Growth outlook: Management believes that 15%-20% growth is quite
managebale citing refinancing opportunities still available largely subsituting
mid- sized PSU banks (30%-40% of the growth from re-financing). Risk aversion
of PSU banks, consolidation of financiers and better funding rates are reasons
for IDFCs gain in market share in re-financing. Going ahead, IDFC believes, Roads
could offer some opportunities considering that bids by the developer have
become reasonbale as they face increasing scrutiny from financers.

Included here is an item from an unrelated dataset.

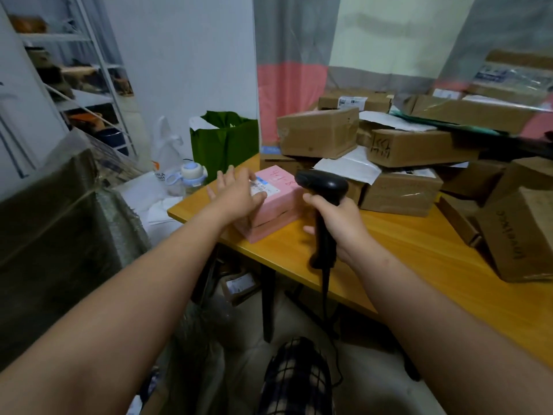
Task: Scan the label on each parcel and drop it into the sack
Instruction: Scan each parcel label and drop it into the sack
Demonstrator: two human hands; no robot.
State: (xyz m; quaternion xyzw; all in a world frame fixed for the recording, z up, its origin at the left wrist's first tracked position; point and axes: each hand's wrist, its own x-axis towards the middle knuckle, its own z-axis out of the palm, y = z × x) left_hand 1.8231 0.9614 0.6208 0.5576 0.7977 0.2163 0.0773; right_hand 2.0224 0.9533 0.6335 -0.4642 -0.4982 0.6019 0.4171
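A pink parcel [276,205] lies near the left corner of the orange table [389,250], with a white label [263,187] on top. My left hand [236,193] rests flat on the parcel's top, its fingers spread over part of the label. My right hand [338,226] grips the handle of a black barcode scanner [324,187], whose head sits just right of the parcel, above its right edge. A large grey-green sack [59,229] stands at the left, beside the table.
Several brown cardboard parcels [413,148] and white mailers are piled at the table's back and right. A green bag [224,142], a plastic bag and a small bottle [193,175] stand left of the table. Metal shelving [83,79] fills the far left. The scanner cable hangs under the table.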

Asset quality: Gas projects remain a concern: IDFC expects to limit GNPA to< 1%
even in these challenging conditions and IDFC already has +1.5% provisioning on
its books. The large concern remains under construction gas based projects (~2-
3%% of the book) wherein there could be some rescheduling, but they do not
expect NPV hits. IDFC’s has already provided Rs0.6bn for their Rs1.4bn Deccan
chronicle exposure and expects to write some more in coming qtrs. There have
been ~4-5 power projects that have either been recognised as NPA or promoters
face CBI charges and IDFC does not have any exposure to these SPVs.
Margins to be maintained in spite of high re‐financing share: IDFC has seen
improvement in spreads over last 2-3 qtrs and expects to maintain spreads in
spite of higher share of re-financing business where spreads are ~50-75bps
lower. Softness in wholesale rates and more importantly pricing power is aiding
IDFC’s margins in spite of higher re-financing business.
Capital market related businesses: Apart from its core lending business, the
company is focussing on its PE business wherein it plans to double the existing
AUM by adding ~$1.5 billion in the next two years through three new funds.
Prospects of other capital market business continues to remain challenging.